**Exercise material**
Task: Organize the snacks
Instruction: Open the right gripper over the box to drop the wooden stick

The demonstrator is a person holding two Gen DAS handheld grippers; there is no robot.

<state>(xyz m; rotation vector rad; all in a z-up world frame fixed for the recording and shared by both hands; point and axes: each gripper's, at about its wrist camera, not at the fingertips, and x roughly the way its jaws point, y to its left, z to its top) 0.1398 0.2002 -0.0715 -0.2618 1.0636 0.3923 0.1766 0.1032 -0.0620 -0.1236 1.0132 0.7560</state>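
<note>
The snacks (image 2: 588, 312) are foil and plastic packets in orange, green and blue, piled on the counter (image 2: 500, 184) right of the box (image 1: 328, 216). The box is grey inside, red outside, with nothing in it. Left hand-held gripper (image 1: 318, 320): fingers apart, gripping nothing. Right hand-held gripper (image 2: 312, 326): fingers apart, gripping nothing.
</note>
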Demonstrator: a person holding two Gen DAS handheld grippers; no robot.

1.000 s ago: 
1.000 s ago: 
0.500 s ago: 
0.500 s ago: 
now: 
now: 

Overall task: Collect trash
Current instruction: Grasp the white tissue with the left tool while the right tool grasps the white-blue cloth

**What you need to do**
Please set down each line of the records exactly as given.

**Completed task**
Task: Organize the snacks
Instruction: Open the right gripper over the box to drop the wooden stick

The demonstrator is a person holding two Gen DAS handheld grippers; there is no robot.

<state>(xyz m; rotation vector rad; all in a z-up world frame fixed for the recording and shared by both hands; point and axes: each gripper's, at about its wrist camera, not at the fingertips, and x roughly the way its jaws point, y to its left, z to its top) 0.1398 0.2002 -0.0715 -0.2618 1.0636 0.3923 0.1766 0.1032 -0.0620 -0.1236 1.0132 0.7560</state>
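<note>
The snacks (image 2: 588, 312) are foil and plastic packets in orange, green and blue, piled on the counter (image 2: 500, 184) right of the box (image 1: 328, 216). The box is grey inside, red outside, with nothing in it. Left hand-held gripper (image 1: 318, 320): fingers apart, gripping nothing. Right hand-held gripper (image 2: 312, 326): fingers apart, gripping nothing.
</note>
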Demonstrator: a person holding two Gen DAS handheld grippers; no robot.

1.000 s ago: 
1.000 s ago: 
0.500 s ago: 
0.500 s ago: 
now: 
now: 

Overall task: Collect trash
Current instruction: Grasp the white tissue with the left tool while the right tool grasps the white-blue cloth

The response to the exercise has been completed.